Disadvantages of Cloud-Based Clinic Management System
So much for desktop. There are 3 arguments that typically go against Cloud-based solutions.
- Recurring subscription price you need to pay every month.
I know of a lot of Doctors who are averse to this. They rather pay once and be done with it. However, do remember, even with a desktop solution, you are required to pay anywhere from 20-50% AMC (Annual Maintenance Contract, that guarantees you access to new version upgrades and support). However, let us think this through, as once you have paid all you needed to, to a software vendor, and the service or software is not up to the mark, what are your options? What leverage do you have left over him after having made your single one-time payment? On a Cloud-based subscription model, the vendor needs you as much as you need them.Moreover, with reduced maintenance overheads, avoidance of hardware costs, and availability of commercial-grade databases, typically Cloud solution will cost you 33% of what a desktop solution will cost you over a 5-year period.
- Security is an issue on the Internet, as I have some high-profile clients
Desktop solutions are more secure, whereas things on the internet can get hacked. This is the most common misconception I come across and nothing can be further from the truth. Let’s say you are on a desktop software –
– Have you blocked DVD write and USB access ports on your computer which run your Desktop Server to prevent staff from downloading the entire patient list?
– Have you set up a firewall to prevent access to sites like mailbigfile.com using which someone can compress your entire database and upload it to his email id?
– Do you have someone maintaining security at your clinic’s network, and ensuring all the computers are up to date with the latest security patches and anti-virus software?
– Do you have physical safeguards in place for the room housing your desktop server to prevent unauthorized access to it?
– Do you keep your database and its backup encrypted, to ensure that even if someone does manage to copy it, they cannot read it?You may answer, well it is just me and my staff at the clinic, but then you can have staff attrition, or new staff. All it needs is one person to test your security perimeter to realize there is none.Share your concern on security with your software vendor and they can address it logically with facts. Just because you are not on the internet does not make you safe, in fact, more than likely, your server is connected to the wifi which does have you online. Only the lack of knowledge gives you a sense of comfort and a false one for that matter.

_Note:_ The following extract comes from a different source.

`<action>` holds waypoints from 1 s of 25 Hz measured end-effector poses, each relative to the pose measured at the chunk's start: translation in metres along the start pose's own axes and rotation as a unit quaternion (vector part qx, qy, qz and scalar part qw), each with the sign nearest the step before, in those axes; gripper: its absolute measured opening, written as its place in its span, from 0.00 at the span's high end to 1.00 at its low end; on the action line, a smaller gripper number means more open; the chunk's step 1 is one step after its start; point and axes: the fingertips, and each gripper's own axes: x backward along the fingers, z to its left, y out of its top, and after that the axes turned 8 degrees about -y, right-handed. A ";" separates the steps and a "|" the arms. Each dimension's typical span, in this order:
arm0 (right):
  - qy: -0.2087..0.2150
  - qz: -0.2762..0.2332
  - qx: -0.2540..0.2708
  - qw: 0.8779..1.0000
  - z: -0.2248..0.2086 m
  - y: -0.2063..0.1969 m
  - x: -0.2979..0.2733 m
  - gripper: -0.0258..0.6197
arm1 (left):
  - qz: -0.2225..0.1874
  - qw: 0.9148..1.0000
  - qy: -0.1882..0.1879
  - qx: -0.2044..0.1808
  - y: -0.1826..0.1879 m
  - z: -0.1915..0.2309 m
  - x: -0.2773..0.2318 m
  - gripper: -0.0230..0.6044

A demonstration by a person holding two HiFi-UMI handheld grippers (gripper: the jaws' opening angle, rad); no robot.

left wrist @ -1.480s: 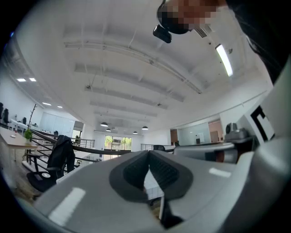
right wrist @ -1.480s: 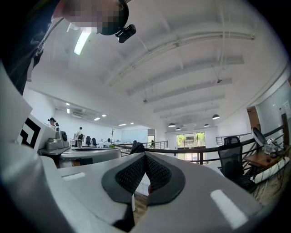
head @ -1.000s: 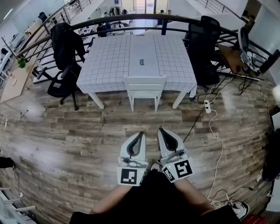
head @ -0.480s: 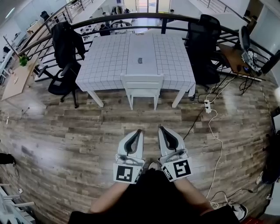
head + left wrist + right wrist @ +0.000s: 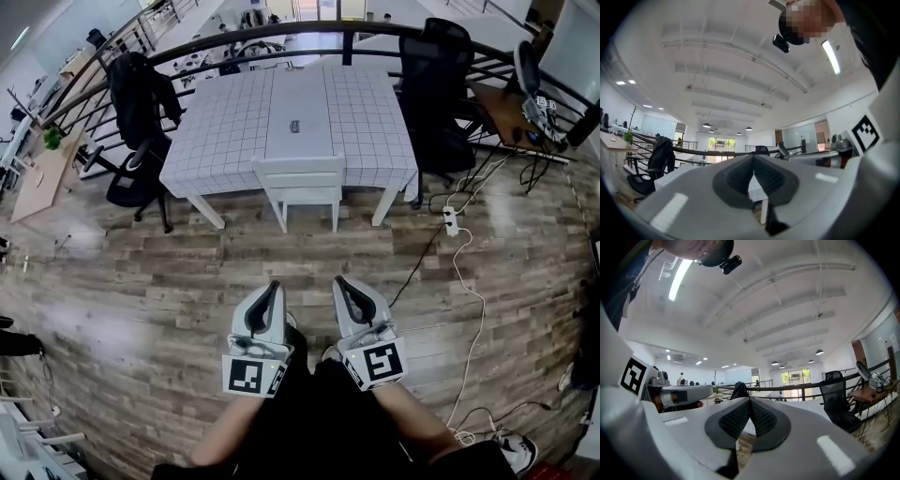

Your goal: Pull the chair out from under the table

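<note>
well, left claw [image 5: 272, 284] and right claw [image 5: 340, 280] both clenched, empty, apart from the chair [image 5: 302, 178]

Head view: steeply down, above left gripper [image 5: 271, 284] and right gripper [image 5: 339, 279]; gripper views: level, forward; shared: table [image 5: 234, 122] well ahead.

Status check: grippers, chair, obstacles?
Left gripper, right gripper shut, empty. White chair tucked under table, untouched. Path open; power strip off right.
</note>
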 end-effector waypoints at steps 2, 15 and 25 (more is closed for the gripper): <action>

- Internet Connection is always required
It is required during your business hours. If you are worried that the internet is really unstable, then take a secondary backup connection. If so, opt for a different ISP and different medium i.e. if the first connection is wired broadband, for the 2nd use a wifi dongle. Or just enable 3G/4G on your mobile, as it too can act as a router if you use a smartphone. This really is more of a mindset of fear than reality, as I personally now have dealt with clients in Lagos – Nigeria, Kampala – Uganda, Nairobi – Kenya, Kigali – Rwanda, distant places where too, in spite of far worse infrastructure than India, the internet has not to lead to 1 day of downtime in the last 3 years.
In conclusion, if you have a reasonable internet connection, you must opt for a cloud-based clinic management system.